De acordo com a informação disponibilizada pela companhia, a peça “põe em cena uma montagem de textos vicentinos que inclui fragmentos de ‘Breve Sumário da História de Deus’, ‘Farelos’, ‘Parda’ e ‘São Martinho'” e a peça de Henrique Bento Fialho “inspirada na figura de Martinho e no Livro do Compromisso da Rainha Dona Leonor, texto fundamental sobre as origens do Serviço Nacional de Saúde”, que se encontra esgotado e que o Teatro da Rainha pretende também editar.

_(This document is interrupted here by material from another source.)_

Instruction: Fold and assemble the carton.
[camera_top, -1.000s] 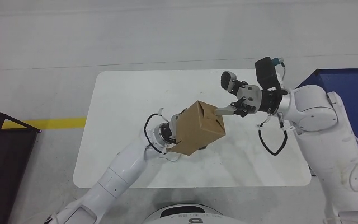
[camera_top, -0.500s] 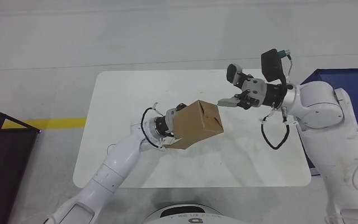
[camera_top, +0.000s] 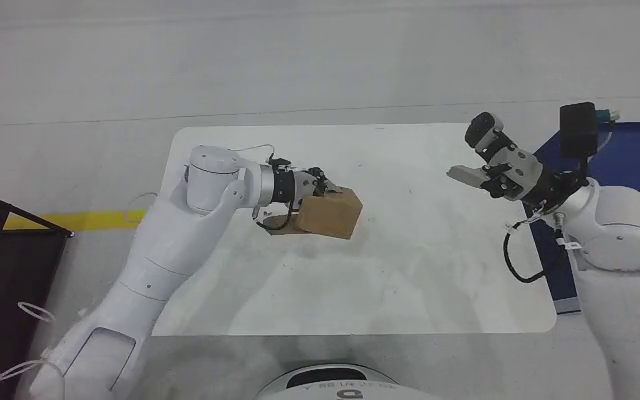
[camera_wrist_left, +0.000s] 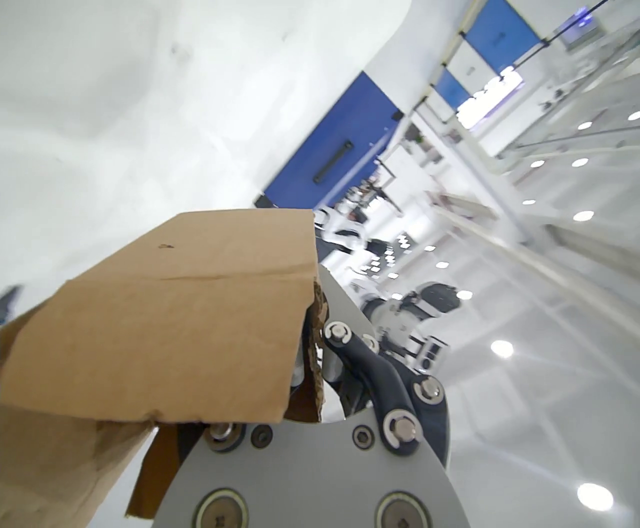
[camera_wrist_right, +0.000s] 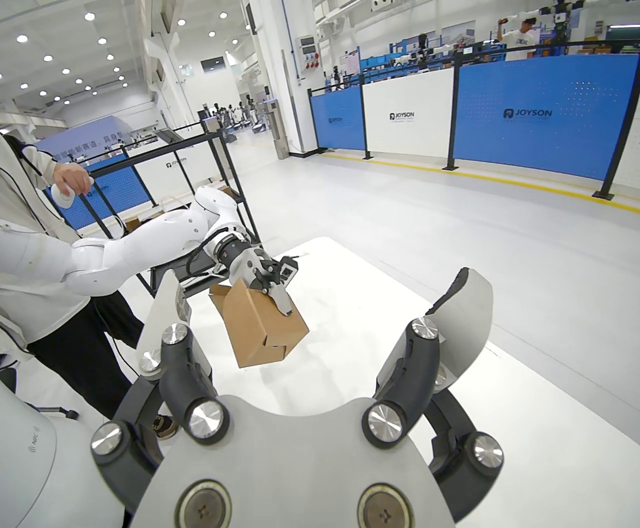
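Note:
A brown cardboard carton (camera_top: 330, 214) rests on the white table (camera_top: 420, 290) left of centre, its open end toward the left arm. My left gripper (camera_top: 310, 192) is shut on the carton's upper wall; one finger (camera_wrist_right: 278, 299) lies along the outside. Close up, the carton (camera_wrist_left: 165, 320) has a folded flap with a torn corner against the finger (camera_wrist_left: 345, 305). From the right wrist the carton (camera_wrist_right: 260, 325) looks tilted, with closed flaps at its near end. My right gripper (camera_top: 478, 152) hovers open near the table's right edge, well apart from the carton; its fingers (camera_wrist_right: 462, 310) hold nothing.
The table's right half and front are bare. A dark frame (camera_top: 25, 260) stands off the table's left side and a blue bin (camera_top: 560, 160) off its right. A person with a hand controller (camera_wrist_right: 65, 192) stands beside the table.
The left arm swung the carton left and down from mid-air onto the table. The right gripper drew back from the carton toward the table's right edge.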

No que respeita a acolhimentos pela sala Estúdio do Teatro da Rainha passarão, em 2023, nove peças de outras companhias.

São elas: “Laços”, de Daniel Keene, pela companhia Baal17; “Taco a Taco”, de Kieran Hurley e Gary McNair, pelos Artistas Unidos; “Molly Sweeney”, de Brian Friel, pelo Teatro das Beiras; “Lisístrata”, de Aristófanes, pelo Teatro Noroeste; “A Bela Adormecida”, de Fernando Gomes, pela Teatroesfera; “Espécies Lázaro”, de Vanessa Sotelo, pelo Art’Imagem; “A Festa”, de Spiro Scimone, pela companhia Dois; “Por Detrás da Oliveira”, de João Pedro Azul, pela Cabe Cave, e “Music–Hall, de Jean-Luc Lagarce, pela Companhia de Teatro de Almada.

Na música, destaque para “Imagem Retrospetiva”, com António de Sousa Dias e Susana de Sousa Dias, uma produção da Miso Music que completa os acolhimentos previstos para este ano.

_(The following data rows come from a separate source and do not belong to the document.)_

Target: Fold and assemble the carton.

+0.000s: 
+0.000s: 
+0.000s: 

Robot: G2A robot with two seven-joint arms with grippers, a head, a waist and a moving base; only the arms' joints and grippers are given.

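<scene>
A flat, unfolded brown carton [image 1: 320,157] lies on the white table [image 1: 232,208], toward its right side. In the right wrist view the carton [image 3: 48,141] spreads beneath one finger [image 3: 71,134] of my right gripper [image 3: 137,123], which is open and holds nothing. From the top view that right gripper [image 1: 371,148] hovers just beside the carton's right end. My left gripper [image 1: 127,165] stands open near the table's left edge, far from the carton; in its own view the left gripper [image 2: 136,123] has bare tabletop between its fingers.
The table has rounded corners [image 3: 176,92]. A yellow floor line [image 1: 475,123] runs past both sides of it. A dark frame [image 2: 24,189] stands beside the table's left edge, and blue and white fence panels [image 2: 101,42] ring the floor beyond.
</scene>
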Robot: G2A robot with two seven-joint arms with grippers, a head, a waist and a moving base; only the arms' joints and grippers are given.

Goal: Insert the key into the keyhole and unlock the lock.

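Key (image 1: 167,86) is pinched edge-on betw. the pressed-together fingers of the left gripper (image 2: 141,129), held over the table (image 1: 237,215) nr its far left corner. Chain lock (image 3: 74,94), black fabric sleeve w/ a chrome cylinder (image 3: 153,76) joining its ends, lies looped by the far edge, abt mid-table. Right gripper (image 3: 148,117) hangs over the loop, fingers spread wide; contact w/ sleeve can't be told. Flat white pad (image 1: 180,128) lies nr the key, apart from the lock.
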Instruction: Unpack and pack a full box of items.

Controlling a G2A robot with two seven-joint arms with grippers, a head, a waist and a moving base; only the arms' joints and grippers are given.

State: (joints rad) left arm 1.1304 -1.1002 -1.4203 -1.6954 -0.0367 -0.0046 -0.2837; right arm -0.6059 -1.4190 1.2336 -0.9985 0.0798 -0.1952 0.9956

No ciclo de poesia “Diga 33” a companhia tem agendadas sessões para todos os meses do ano (com exceção de julho e agosto), das quais o encenador destaca um colóquio sobre o poeta Armando Silva Carvalho (que residiu em Óbidos) e um recital de poesia erótica, a partir da seleção de Natália Correia na “Antologia de Poesia Portuguesa Erótica e Satírica”.

O Teatro da Rainha dá ainda este ano “um passo novo” na relação com o Centro Cultural e de Congressos das Caldas da Rainha, onde a companhia “era visita esporádica e passa a ser parceiro semi-residente”, no âmbito de um protocolo em que a companhia apresentará os seus espetáculos nos dois auditórios deste equipamento e será parceira em coproduções e realização de ciclos ou exposições de pintura e fotografia, explicou Mora Ramos.

Fora de portas mantêm-se em 2023 as digressões de “Police Machine”, de Joseph Danan, e “O discurso sobre o filho da puta”, de Alberto Pimenta.